Task statement –
Across the records that follow, determine how many lines contain "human" and give only the resulting number.

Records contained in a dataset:
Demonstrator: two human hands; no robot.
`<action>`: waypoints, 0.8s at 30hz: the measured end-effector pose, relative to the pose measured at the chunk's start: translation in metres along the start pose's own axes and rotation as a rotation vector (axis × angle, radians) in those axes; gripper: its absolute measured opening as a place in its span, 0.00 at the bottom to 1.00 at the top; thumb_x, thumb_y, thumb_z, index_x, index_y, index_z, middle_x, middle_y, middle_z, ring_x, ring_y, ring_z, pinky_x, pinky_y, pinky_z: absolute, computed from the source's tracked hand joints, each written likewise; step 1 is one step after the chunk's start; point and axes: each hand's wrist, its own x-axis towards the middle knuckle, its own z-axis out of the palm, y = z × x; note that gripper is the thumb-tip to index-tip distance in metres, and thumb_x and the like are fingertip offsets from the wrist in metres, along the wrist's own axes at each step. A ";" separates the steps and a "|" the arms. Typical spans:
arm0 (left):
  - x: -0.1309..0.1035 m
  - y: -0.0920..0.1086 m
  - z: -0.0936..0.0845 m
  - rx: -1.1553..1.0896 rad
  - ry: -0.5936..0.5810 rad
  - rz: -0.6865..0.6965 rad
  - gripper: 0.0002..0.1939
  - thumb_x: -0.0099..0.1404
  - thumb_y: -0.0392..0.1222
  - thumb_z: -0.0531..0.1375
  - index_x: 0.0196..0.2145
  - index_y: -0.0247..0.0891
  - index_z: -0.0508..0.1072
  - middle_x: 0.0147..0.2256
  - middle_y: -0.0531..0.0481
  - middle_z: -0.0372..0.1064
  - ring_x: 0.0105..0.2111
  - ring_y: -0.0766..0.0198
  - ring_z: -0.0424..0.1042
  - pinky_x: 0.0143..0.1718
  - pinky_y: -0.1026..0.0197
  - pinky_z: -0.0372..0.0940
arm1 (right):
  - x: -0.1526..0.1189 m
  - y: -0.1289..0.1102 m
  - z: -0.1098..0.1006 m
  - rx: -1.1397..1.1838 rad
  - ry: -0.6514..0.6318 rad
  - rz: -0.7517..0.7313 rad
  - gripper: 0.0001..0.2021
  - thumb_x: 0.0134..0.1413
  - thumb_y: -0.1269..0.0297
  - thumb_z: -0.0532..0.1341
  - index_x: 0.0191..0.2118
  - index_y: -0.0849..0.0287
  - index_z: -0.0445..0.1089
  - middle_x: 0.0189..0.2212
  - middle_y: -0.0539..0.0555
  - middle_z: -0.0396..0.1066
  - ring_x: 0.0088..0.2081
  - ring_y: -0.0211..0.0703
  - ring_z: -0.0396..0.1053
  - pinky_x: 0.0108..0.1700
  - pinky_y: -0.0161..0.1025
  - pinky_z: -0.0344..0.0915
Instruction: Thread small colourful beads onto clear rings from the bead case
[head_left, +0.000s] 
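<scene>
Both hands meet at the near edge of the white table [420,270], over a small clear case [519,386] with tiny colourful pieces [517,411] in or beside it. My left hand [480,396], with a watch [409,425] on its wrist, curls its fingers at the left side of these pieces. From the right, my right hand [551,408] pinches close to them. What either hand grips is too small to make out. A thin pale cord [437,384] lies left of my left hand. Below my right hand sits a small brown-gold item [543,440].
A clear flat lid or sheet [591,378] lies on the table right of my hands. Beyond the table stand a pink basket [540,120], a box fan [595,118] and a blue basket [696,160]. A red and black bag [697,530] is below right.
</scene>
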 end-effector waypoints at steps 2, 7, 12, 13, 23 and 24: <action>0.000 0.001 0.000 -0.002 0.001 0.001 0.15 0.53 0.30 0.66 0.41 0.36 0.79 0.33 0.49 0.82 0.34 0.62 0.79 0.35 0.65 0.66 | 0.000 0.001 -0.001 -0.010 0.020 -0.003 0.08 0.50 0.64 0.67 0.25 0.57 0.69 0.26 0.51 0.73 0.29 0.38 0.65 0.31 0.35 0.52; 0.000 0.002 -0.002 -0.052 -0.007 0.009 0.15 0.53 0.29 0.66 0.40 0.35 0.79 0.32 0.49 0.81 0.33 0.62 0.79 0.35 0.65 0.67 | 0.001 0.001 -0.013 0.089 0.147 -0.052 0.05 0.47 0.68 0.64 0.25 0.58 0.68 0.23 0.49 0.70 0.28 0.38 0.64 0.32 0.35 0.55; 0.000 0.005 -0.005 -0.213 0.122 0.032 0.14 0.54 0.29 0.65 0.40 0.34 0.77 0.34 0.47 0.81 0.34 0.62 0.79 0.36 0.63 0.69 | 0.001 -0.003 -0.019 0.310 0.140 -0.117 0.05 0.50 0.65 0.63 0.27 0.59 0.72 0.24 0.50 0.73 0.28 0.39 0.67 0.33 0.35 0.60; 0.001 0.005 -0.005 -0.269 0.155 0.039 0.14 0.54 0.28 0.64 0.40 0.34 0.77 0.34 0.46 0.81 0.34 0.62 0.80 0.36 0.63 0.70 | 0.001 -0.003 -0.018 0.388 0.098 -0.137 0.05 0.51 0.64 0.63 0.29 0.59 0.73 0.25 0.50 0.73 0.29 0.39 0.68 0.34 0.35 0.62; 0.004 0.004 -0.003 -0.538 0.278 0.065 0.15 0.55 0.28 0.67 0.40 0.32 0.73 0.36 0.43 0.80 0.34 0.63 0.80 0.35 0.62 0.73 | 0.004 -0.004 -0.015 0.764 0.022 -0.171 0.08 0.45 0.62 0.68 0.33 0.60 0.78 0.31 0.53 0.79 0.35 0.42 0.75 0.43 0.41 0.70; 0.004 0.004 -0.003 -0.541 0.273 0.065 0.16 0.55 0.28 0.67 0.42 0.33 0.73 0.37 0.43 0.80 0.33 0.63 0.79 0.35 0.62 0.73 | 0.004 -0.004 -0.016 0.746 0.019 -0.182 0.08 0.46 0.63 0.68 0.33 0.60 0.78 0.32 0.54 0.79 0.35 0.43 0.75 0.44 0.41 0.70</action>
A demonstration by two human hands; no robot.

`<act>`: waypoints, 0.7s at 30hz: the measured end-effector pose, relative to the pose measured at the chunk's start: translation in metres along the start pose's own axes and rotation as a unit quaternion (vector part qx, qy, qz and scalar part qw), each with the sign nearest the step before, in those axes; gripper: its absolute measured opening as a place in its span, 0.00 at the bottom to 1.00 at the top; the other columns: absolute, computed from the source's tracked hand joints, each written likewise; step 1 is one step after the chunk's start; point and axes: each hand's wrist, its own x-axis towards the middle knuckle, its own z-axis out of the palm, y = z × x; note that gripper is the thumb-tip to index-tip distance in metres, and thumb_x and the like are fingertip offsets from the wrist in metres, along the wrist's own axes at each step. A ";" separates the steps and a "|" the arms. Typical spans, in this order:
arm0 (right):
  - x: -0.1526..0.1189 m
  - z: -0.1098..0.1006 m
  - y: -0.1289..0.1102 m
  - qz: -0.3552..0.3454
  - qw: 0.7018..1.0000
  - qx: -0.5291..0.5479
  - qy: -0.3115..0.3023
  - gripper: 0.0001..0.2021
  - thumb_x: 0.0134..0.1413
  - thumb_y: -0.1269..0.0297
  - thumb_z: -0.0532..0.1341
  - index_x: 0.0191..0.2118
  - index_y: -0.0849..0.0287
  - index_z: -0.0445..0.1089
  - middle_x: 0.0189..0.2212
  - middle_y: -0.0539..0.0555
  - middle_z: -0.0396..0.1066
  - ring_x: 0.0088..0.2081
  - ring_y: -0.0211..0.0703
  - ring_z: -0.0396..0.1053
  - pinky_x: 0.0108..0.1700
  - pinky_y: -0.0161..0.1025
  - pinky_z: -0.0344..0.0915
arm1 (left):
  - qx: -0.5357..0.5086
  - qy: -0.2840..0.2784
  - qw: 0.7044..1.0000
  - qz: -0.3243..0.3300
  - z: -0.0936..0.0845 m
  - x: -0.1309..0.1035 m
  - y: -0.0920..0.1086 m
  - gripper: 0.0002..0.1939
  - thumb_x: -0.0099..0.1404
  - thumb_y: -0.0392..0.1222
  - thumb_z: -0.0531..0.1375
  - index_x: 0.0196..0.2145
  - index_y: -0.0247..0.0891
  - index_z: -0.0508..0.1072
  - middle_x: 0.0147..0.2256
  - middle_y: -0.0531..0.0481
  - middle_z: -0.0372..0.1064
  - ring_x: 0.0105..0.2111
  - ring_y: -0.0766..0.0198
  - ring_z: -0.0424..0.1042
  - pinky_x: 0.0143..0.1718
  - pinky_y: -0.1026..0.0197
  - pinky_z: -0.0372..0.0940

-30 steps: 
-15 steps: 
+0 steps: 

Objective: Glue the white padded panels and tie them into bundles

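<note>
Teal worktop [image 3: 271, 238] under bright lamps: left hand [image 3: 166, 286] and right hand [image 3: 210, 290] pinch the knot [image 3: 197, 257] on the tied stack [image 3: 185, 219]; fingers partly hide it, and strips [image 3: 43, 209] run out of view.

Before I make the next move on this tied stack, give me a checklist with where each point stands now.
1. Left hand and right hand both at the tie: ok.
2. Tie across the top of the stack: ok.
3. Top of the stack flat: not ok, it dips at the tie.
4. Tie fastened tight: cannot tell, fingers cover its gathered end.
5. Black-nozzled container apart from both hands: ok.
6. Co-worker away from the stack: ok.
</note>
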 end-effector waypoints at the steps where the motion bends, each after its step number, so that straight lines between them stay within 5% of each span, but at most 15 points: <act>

Worked solution –
2